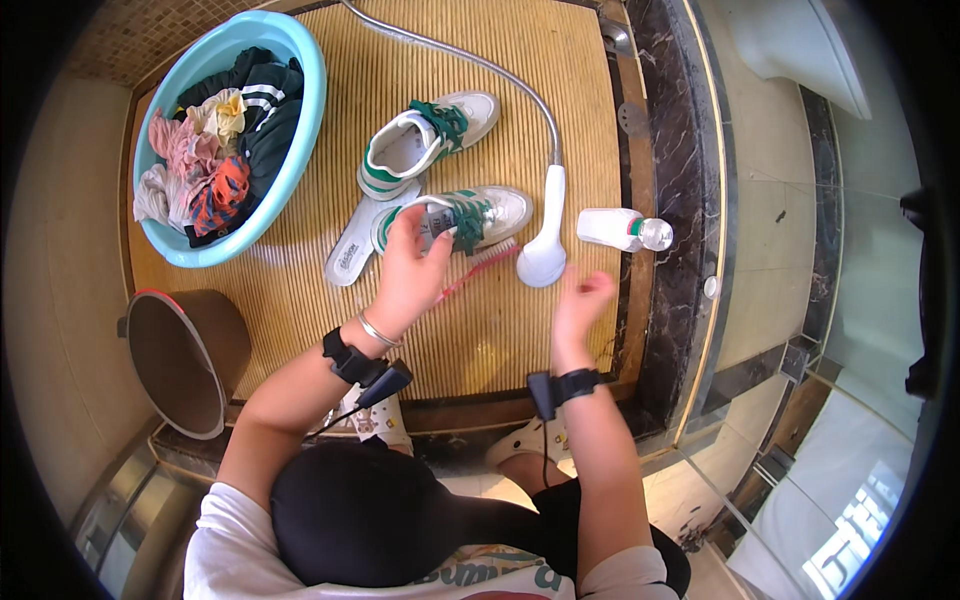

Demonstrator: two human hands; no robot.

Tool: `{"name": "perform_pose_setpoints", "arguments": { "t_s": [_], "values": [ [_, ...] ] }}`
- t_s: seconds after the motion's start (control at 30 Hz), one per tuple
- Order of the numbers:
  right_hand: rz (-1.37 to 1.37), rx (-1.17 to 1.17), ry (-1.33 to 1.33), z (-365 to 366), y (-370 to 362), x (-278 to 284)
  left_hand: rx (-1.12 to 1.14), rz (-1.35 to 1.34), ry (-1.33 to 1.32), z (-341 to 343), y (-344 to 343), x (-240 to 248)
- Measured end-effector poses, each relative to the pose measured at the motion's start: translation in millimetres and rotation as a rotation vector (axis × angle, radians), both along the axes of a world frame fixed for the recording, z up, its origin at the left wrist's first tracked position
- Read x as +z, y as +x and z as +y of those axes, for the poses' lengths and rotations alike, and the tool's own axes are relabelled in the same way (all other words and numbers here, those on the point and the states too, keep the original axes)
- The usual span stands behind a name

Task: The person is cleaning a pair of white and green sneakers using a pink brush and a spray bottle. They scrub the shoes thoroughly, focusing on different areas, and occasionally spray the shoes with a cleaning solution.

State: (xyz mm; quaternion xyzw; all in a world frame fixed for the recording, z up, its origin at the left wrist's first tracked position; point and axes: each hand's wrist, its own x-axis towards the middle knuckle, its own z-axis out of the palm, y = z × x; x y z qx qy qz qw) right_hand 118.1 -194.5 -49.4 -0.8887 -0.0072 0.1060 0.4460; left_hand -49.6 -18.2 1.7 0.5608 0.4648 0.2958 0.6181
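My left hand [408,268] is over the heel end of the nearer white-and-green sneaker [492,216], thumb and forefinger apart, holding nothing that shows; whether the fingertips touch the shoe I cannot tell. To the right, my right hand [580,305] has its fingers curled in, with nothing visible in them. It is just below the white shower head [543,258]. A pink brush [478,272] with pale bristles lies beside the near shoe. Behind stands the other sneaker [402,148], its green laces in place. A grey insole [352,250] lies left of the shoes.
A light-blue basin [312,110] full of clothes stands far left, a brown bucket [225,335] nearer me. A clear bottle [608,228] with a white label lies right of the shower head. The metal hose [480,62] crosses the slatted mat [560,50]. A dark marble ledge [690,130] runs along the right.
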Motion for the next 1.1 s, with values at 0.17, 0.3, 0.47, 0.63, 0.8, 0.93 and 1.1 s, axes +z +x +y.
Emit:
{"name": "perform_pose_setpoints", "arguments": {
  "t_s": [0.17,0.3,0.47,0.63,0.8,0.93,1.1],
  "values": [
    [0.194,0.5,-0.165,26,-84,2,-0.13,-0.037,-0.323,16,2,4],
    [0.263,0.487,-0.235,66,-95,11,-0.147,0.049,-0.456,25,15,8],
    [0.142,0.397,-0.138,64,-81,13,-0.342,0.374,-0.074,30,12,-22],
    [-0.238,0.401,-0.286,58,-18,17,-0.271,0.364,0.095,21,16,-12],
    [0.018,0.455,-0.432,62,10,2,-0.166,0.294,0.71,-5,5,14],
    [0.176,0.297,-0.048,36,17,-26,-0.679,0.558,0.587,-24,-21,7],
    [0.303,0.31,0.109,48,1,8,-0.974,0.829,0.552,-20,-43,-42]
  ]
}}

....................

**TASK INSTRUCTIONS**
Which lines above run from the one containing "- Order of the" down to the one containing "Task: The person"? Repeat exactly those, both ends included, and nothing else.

**SOLUTION FOR THIS PROBLEM**
- Order of the numbers:
  right_hand: rz (-1.37 to 1.37), rx (-1.17 to 1.17), ry (-1.33 to 1.33), z (-365 to 366), y (-370 to 362), x (-278 to 284)
  left_hand: rx (-1.12 to 1.14), rz (-1.35 to 1.34), ry (-1.33 to 1.32), z (-341 to 343), y (-344 to 343), x (-240 to 248)
- Measured end-effector poses, each relative to the pose measured at the motion's start: translation in millimetres and rotation as a rotation vector (axis × angle, radians), both along the axes of a world frame fixed for the recording, z up, its origin at the left wrist's first tracked position
- Read x as +z, y as +x and z as +y of those axes, for the poses' lengths and rotations alike, and the tool's own axes are relabelled in the same way (all other words and numbers here, those on the point and the states too, keep the original axes)
- The usual span stands behind a name

Task: The person is cleaning a pair of white and green sneakers using a pink brush and a spray bottle. They scrub the shoes thoroughly, focusing on different areas, and occasionally spray the shoes with a cleaning solution.

This response contains the complete answer.